- Dataset records
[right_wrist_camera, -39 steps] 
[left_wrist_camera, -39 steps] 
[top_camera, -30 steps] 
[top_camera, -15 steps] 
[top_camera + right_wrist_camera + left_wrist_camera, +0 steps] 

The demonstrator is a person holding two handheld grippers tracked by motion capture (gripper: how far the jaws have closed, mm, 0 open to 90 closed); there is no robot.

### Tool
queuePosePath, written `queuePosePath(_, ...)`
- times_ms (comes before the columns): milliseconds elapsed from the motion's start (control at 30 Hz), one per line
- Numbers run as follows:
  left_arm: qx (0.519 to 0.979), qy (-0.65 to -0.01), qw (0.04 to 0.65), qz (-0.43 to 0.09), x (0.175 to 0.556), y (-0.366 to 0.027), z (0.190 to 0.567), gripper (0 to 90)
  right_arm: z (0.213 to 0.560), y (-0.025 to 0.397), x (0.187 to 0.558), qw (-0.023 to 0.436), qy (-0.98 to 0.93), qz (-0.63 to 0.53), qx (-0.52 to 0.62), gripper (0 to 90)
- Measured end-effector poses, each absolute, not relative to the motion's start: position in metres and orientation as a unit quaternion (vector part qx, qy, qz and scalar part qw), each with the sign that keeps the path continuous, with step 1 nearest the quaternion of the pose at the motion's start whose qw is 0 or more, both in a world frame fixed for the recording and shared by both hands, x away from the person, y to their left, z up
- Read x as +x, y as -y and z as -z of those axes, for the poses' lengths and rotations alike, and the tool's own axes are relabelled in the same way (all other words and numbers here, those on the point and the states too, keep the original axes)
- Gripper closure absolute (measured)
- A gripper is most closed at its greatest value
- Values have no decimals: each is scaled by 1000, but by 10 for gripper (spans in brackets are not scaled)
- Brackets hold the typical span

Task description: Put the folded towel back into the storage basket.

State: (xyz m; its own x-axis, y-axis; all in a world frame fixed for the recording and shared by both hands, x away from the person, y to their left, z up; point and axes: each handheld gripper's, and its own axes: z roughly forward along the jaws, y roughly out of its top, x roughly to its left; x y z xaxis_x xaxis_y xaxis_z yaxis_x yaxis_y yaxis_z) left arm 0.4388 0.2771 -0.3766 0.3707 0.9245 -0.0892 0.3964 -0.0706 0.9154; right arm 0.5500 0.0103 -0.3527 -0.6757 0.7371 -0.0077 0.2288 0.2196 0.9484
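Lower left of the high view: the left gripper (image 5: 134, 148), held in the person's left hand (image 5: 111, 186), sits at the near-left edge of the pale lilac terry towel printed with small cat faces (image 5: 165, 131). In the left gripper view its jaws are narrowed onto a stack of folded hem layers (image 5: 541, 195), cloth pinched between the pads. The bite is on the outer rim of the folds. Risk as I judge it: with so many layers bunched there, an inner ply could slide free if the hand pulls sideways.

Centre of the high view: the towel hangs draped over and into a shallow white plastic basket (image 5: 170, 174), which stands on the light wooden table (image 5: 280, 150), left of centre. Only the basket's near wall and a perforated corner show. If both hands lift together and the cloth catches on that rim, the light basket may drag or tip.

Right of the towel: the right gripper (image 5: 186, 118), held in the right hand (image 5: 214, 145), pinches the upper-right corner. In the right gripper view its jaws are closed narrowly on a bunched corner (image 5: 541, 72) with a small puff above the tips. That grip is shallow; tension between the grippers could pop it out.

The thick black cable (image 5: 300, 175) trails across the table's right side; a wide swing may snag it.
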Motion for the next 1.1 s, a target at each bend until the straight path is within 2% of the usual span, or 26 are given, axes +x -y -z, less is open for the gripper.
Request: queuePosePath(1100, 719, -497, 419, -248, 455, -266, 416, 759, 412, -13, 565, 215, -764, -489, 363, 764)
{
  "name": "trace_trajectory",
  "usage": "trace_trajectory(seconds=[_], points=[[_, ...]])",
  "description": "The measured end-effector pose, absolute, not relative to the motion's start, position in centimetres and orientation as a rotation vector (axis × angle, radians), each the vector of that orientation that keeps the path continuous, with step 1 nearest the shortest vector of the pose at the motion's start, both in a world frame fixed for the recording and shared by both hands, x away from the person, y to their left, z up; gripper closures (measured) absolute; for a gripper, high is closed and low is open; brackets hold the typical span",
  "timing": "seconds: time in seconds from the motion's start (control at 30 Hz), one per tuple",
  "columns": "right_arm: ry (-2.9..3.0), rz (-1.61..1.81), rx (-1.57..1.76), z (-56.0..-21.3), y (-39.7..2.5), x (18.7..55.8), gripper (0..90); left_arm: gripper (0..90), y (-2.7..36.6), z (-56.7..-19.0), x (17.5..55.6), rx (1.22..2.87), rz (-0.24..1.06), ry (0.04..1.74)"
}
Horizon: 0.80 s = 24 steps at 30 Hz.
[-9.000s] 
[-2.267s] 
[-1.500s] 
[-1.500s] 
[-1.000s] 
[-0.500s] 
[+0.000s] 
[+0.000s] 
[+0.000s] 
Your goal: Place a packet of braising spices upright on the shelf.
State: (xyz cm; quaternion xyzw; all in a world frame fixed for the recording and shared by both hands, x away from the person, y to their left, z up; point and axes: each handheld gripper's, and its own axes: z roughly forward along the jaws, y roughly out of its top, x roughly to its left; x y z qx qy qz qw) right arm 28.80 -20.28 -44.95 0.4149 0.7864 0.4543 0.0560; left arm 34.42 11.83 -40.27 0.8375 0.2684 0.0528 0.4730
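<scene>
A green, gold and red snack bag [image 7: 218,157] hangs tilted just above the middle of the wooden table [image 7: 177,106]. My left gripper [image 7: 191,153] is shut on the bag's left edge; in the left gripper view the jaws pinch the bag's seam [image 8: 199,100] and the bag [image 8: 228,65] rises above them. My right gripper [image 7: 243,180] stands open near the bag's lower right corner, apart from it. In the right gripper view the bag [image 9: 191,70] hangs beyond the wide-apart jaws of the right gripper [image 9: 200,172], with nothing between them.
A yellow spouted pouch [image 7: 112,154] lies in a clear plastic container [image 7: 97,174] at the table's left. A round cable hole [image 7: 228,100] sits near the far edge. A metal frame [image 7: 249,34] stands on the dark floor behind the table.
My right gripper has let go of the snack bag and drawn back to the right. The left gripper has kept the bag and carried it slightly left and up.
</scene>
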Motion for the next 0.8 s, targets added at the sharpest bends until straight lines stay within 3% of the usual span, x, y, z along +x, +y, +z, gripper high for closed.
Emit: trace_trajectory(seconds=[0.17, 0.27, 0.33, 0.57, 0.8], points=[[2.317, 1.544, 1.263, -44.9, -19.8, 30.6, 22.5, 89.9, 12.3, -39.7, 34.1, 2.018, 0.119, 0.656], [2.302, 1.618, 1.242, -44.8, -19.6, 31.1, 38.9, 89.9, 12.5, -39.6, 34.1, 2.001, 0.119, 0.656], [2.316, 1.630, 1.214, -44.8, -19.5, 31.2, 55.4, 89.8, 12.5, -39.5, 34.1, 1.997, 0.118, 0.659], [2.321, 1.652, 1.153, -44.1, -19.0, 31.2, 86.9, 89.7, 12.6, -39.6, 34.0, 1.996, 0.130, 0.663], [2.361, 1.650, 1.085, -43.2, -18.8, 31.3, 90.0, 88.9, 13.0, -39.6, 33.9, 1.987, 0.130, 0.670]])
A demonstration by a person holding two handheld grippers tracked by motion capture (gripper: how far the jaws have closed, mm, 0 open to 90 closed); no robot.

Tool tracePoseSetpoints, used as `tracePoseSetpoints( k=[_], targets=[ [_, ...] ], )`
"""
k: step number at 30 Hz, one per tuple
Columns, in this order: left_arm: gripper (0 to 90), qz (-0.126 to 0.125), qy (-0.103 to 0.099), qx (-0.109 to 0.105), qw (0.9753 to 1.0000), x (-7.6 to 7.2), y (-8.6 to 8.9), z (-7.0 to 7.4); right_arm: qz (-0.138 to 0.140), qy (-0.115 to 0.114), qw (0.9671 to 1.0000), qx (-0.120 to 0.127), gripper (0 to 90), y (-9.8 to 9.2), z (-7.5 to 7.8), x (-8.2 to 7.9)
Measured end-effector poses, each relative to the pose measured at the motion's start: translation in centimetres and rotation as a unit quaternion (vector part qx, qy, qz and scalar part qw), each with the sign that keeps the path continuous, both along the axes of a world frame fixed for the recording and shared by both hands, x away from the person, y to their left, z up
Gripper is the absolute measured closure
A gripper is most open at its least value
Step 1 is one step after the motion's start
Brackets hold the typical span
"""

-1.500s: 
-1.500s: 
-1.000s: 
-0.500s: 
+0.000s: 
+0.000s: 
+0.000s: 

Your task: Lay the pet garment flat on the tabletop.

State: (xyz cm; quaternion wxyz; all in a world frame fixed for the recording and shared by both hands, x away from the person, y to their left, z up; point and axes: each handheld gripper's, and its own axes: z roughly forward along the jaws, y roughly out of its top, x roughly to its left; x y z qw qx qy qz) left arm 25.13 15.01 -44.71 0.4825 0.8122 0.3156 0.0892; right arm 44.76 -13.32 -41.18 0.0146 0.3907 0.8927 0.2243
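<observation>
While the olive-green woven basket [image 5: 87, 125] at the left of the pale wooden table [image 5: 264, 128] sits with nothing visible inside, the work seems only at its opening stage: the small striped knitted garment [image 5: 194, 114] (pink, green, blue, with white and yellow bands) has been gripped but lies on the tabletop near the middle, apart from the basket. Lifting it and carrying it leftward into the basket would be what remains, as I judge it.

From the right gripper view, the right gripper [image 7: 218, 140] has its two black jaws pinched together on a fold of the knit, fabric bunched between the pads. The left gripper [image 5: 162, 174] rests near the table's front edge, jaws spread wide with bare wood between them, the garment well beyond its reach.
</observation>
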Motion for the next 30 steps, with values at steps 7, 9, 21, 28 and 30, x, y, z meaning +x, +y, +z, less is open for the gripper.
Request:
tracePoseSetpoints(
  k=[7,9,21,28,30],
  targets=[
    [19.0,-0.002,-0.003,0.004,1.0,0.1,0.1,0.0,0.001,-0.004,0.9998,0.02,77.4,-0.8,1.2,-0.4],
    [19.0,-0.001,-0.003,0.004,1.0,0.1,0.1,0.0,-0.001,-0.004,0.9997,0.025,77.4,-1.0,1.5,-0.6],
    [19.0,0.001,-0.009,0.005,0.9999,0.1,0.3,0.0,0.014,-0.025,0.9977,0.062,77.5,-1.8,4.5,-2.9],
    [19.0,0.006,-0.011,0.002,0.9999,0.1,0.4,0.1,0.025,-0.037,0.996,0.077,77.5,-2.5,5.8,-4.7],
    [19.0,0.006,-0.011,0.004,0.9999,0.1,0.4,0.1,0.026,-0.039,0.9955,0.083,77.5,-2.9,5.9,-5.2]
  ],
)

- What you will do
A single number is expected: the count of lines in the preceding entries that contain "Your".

- Task response
2